The bankruptcy laws permit a mortgage modification in a 13, under certain circumstance. The interpretation of section 1322 (b)(2) is different when dealing with real estate that is not the debtor’s principal residence. A mortgage in connection with a non principal residence may be modified and reduced to the value of the real property. The following example explains this application. A debtor has a rental home and resides in a separate property. The value of the rental home is $100,000. The payoff of the first and second mortgage is $80,000.00 and $60,000.00, respectively. The first mortgage may not be modified under any scenario because the house’s value is more than the first mortgage’s payoff amount. However, the bankruptcy code permits the reduction of the second mortgage to $40,000.00, which is the amount available after the first and second mortgage payoff is subtracted from the house’s value. In this scenario, the $40,000.00 must be paid through the bankruptcy plan. If the previous example related to the debtor’s principal residence, and not a rental property, the bankruptcy law would not permit any modification of the second mortgage.
The bankruptcy law permitting a mortgage modification in a chapter 13, specifically excludes the modification of any mortgage that is deemed a secured claim, in which the mortgage is limited to a security interest only in the debtor’s principal residence. The judicial case law interpreting this bankruptcy law, determined that any mortgage that attaches to any equity in the debtor’s principal residence may not be modified. This means that if any value of any principal residence is less than the payoff of the first mortgage payoff, than all junior mortgages may be completely stripped and removed from the real estate.

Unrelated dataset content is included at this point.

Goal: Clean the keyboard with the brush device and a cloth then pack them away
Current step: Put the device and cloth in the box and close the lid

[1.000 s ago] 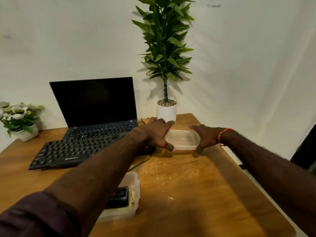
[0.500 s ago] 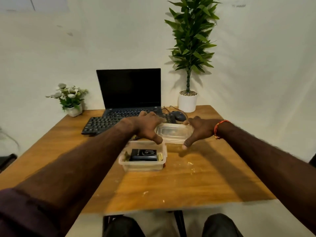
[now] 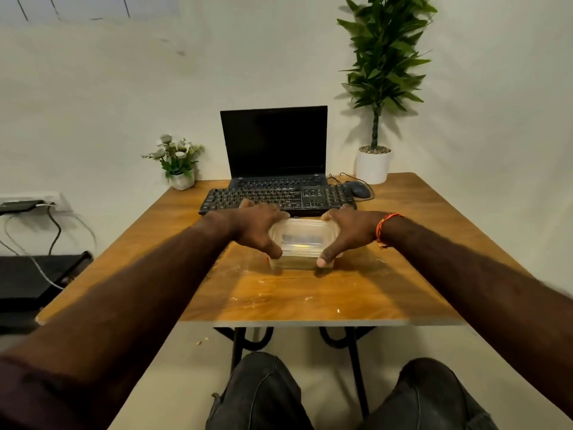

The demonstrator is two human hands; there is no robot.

However, if the value of the debtor’s principal residence is more than the first mortgage payoff amount, even by $1.00, than no junior mortgage may be modified, to any extent.
An example of the law’s application to a principal residence is as follows. A house with a value of $100,000.00 and a first mortgage payoff of $101,00.00, permits the debtor to strip away, completely, any junior mortgage from the house, no matter the amount of the junior mortgage payoff. However, if their is any equity available in the principal residence after subtracting the payoff of the prior mortgage, than the second mortgage may not be reduced, to any extent. For example, if the value of a principal residence is $100,000.00 and first mortgage’s payoff is $99,990.00, than the second mortgage may not be modified, to any extend. However, if the debtor’s principal residence has a $100,000.00 value and the first mortgage has a payoff of $101,000.00, than the second mortgage may be completely stripped from the house. In other words, when dealing with a mortgage modification in connection with a principal residence, it is all or nothing.
Typically, the main issue regarding such cases is the house’s value. If the mortgage company contests the value, than the debtor and mortgage company must provide an expert real estate appraisal. Please note that there are exceptions to the above law that is not explained above. Also, in certain circumstances, the debtor may be required to pay a portion or all of the part of the mortgage balance that may be “eliminated” as explained above.